**Your goal**
Whenever the word "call" appears in a line of the data below, copy that line.

**Stored data**
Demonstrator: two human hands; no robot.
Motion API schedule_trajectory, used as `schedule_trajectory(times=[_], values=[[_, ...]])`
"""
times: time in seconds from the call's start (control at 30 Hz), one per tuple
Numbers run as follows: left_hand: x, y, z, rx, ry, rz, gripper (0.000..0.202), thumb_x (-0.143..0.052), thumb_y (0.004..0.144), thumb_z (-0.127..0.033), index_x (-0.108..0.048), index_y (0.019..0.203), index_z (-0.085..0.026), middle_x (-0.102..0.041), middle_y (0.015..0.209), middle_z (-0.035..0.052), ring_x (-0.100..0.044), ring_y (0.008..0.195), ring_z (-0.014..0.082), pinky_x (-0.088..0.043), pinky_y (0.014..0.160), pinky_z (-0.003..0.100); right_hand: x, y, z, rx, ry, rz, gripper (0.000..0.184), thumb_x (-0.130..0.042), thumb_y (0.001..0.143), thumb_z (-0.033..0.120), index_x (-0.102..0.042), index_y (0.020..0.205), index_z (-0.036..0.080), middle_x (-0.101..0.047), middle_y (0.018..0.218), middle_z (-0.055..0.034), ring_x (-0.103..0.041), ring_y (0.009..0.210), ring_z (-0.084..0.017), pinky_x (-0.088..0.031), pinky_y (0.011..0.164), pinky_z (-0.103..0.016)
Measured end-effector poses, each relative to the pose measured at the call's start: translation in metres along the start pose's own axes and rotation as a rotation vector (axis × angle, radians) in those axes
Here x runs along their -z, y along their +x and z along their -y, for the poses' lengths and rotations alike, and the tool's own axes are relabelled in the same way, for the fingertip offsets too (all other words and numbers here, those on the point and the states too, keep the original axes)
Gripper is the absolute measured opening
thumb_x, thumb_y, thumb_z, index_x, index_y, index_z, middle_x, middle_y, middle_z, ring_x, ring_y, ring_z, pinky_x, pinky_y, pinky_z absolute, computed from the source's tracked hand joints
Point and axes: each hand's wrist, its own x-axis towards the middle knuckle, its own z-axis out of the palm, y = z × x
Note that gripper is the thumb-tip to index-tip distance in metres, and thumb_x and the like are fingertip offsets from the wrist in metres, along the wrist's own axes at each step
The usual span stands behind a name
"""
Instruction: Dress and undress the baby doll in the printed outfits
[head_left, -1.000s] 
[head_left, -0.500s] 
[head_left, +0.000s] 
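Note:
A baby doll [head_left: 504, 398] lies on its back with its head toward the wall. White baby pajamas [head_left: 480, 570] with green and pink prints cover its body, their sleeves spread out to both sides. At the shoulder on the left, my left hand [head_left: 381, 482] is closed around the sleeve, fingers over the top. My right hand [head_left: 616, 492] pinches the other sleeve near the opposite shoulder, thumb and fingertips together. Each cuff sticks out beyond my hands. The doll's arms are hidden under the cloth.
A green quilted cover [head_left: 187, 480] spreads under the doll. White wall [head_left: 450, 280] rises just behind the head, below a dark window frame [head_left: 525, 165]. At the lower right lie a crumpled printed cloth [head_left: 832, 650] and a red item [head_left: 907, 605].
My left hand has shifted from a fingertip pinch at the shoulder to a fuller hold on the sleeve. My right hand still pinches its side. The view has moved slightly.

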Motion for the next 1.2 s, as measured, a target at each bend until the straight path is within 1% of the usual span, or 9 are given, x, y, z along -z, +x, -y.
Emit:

**Result of this task**
times: time in seconds from the call's start (control at 30 Hz), one per tuple
Measured end-effector poses, each relative to the pose measured at the call's start: translation in metres along the start pose's own axes and rotation as a rotation vector (axis × angle, radians) in those axes

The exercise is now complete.